2. Run the terraform command to import the GCP project and start managing it with terraform. This will sync the remote project to your local terraform state and allow you to reference the values defined in it.

   terraform import -var-file=cromwell.tfvars google_project.project[0] $PROJECT_ID

3. Extract the required variables from the terraform.tfstate
   • deployment_project_name
     1. In the terraform.tfstate file, find the resource with: `"type": "google_project"
     2. In the instance[0].attributes find the name attribute and copy the value
     3. Set your deployment_project_name to the extracted value in your cromwell.tfvars
   • deployment_project_billing_account
     1. In the terraform.tfstate file, find the resource with: `"type": "google_project"
     2. In the instance[0].attributes find the billing_account attribute and copy the value
     3. Set your deployment_project_billing_account to the extracted value in your cromwell.tfvars
   • deployment_project_folder_id
     1. In the terraform.tfstate file, find the resource with: `"type": "google_project"
     2. In the instance[0].attributes find the folder_id attribute and copy the value
     3. Set your deployment_project_folder_id to the extracted value in your cromwell.tfvars
   • deployment_project_labels
     1. In the terraform.tfstate file, find the resource with: `"type": "google_project"
     2. In the instance[0].attributes find the labels attribute and copy the value
     3. Set your deployment_project_labels to the extracted value in your cromwell.tfvars
4. Once you have updated your cromwell.tfvars apply the configuration

    terraform apply -var-file=cromwell.tfvars

Using the Cromwell Installation

Getting Deployment Information

Run terraform output to show information on the installation.
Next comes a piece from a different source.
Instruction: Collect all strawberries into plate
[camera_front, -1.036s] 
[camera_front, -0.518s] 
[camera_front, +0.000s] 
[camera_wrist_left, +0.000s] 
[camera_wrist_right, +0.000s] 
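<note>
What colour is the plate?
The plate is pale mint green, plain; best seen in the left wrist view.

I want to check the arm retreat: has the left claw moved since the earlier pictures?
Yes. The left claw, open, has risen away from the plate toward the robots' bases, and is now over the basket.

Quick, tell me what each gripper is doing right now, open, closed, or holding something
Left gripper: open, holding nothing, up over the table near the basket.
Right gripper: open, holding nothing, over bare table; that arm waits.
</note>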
This output will include:

• The URL, name, and location of the Cloud Run service used as an ingress for your Cromwell installation
• The email of a service account that can be used by external services to send requests to Cromwell

Sending Requests to Cromwell with Developer Credentials

To send a request to the ingress service with your own identity token, run the following:

curl --request GET \
  --url "$(terraform output -json service | jq -r '.urls[0]')/api/ga4gh/wes/v1/service-info" \
  --header "Authorization: Bearer $(gcloud auth print-identity-token)"

If you receive a 403 response, you may need to grant yourself permission to call the Cloud Run service:

gcloud run services add-iam-policy-binding "$(terraform output -json service | jq -r '.name')" \
  --member="user:$(gcloud config get account)" \
  --role='roles/run.invoker' \
  --region="$(terraform output -json service | jq -r '.location')" \
  --project="$(terraform output -json service | jq -r '.project')"

Authenticating with a Service Account

To allow an external service to access Cromwell, you must use a service account with the appropriate permissions, and a service account key to authenticate. One such service account is generated for you by this Terraform module.

To get the service account email:

terraform output -raw generated_service_account_email

To get the service account JSON:

terraform output -raw generated_service_account_private_key | base64 --decode

You can generate additional keys for this service account using gcloud or the Google Cloud Console.

If you need to create additional service accounts, the only required setup is granting them the roles/run.invoker role on the Cloud Run service.